## EXERCISE GOAL
All of the data below should be repeated exactly. Pictures should not be included.

## AVAILABLE DATA
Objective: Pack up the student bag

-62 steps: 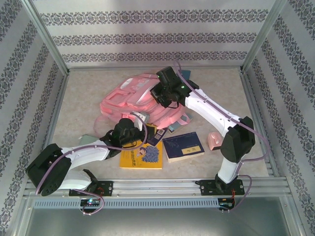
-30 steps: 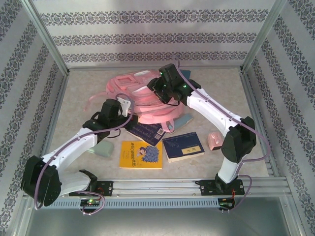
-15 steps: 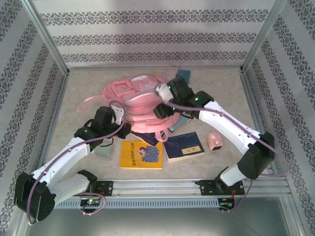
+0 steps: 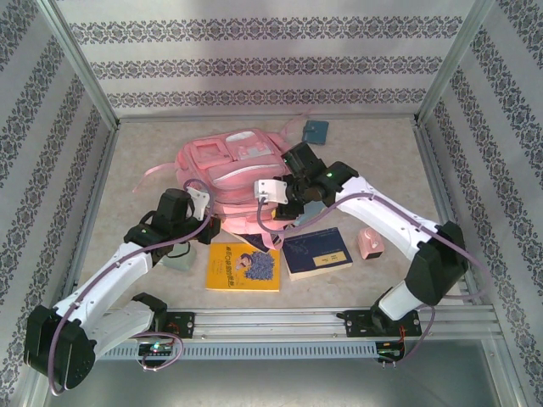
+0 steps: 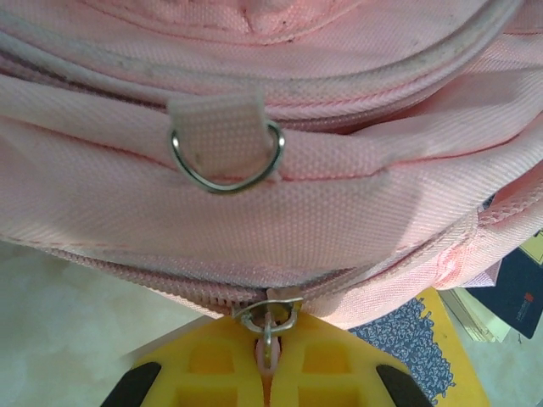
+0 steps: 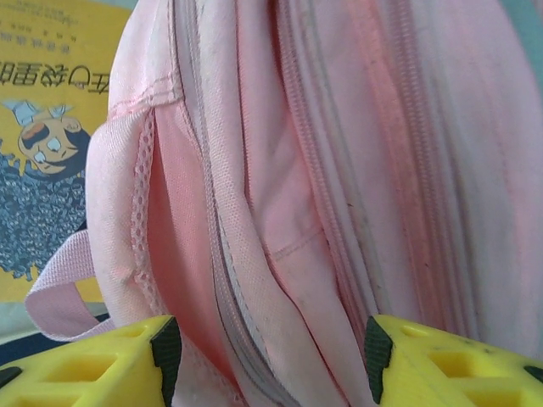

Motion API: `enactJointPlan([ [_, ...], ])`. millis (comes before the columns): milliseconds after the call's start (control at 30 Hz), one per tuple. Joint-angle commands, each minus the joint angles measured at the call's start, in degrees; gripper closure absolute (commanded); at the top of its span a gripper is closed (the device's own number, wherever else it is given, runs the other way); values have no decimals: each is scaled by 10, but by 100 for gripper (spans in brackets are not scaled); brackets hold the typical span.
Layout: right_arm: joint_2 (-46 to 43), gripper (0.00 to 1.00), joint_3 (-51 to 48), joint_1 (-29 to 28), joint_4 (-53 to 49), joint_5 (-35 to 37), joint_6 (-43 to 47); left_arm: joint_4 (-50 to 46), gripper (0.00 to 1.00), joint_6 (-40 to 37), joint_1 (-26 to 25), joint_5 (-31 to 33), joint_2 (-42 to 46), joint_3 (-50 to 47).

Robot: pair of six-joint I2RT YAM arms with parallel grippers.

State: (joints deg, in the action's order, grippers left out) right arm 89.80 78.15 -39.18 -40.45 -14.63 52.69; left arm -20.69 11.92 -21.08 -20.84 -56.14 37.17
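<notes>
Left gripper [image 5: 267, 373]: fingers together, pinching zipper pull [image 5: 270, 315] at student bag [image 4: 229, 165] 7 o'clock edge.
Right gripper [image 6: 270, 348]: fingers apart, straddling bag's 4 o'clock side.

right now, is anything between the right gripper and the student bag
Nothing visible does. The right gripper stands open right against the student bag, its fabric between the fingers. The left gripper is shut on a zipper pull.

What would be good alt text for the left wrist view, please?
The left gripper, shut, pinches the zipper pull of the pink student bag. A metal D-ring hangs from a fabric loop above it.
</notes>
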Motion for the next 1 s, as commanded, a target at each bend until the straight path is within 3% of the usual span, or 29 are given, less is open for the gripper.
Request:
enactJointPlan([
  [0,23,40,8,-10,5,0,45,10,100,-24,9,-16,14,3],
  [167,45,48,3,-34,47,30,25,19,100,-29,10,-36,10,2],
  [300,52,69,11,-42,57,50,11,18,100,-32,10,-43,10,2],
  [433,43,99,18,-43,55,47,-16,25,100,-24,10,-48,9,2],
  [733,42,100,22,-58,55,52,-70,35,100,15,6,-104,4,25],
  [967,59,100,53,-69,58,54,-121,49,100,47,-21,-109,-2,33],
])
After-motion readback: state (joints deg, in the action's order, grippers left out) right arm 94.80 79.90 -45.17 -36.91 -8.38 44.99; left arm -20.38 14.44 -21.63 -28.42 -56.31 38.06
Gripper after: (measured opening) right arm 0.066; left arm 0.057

## COMPLETED TASK
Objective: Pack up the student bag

-62 steps: 
-30 steps: 
-15 steps: 
+0 steps: 
+0 steps: 
+0 steps: 

Motion API: `enactJointPlan([ [_, ...], ])`. millis (comes before the columns): milliseconds after the call's start (control at 30 Hz), one per tuple. Joint-angle commands, each minus the joint angles measured at the call's start, in degrees; gripper closure absolute (commanded); at the top of its span a gripper is closed (the device's own number, wherever else it is given, runs the other way); values have no decimals: each is scaled by 10, but by 100 for gripper (spans in brackets are not scaled); brackets hold the typical span.
Layout: right_arm: joint_2 (-46 to 43), gripper (0.00 to 1.00), joint_3 (-51 to 48), joint_1 (-29 to 28), joint_4 (-53 to 49), joint_5 (-35 to 37), joint_6 (-43 to 47); left_arm: joint_4 (-50 to 46), gripper (0.00 to 1.00), joint_6 (-40 to 37), joint_1 (-26 to 25), joint_5 (-31 to 33), joint_2 (-42 to 46), joint_3 (-50 to 47).

Robot: pair of six-joint I2RT YAM arms with parallel grippers.

State: (joints deg, in the action's order, grippers left out) right arm 89.80 78.15 -39.18 -40.45 -14.63 52.69; left arm -20.69 11.92 -21.08 -20.84 -56.14 37.17
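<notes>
Left gripper [image 5: 267, 373]: fingers together, pinching zipper pull [image 5: 270, 315] at student bag [image 4: 229, 165] 7 o'clock edge.
Right gripper [image 6: 270, 348]: fingers apart, straddling bag's 4 o'clock side.

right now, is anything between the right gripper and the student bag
Nothing visible does. The right gripper stands open right against the student bag, its fabric between the fingers. The left gripper is shut on a zipper pull.

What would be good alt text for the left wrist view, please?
The left gripper, shut, pinches the zipper pull of the pink student bag. A metal D-ring hangs from a fabric loop above it.
</notes>
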Motion for the next 1 s, as commanded, a target at each bend until the straight path is within 3% of the usual span, or 29 are given, less is open for the gripper.
Request:
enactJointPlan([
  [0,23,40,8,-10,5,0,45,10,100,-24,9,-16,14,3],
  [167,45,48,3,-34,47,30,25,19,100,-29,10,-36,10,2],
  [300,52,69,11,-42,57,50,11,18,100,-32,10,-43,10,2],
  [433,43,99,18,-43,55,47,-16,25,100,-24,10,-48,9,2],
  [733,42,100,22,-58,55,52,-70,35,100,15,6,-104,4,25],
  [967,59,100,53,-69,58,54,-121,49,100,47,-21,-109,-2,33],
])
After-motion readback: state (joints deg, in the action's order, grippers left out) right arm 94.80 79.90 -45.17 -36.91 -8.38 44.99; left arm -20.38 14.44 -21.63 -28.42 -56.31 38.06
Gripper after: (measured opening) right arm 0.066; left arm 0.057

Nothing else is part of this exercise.